Hoarders/How Clean Is Your House

Archewell

Well-known member
I've just posted on the thread that asks which TV shows we would like to see repeated and I said that I'd like to see repeats of "How Clean Is Your House".

On this show, Kim Woodburn and Aggie Mackenzie have to clear up and clean up a range of hoarders' houses. Their method is to chuck all the clutter out without waiting for the hoarder to go through it all.

On the US show "Hoarders" however, psychologists and personal organisers take great pains to get the protagonists to agree to dispose of their hoard, no matter how long this takes. Quite often this means that the team leaves after a week in which nothing is accomplished. I have often wondered which approach is right, though.

I confess that I find Hoarders really frustrating. What difference does it make if trash/piles of old newpapers/rotting food are thrown out immediately, as opposed to thrown out a week later? I wouldn't like to sit watching a hoarder going through bags of junk which they haven't seen for years, knowing that they won't be able to throw any of it away.
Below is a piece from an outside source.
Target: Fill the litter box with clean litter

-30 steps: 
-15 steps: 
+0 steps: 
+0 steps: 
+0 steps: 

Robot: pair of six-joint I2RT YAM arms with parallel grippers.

Am I just being unfeeling? Or am I right in thinking that someone other than the hoarder should take responsibility and throw rubbish out?
 

Hotsoapywater

Well-known member
Interesting, Archewell.

My family home is full of stuff from three generations. But then we have massive space, it just never ceases to be removed.

But, hoarding is a problem when it becomes a health or fire hazard. I'm not keen on it being put down to mental health illness, always. My loft is full of stuff from when my children were little.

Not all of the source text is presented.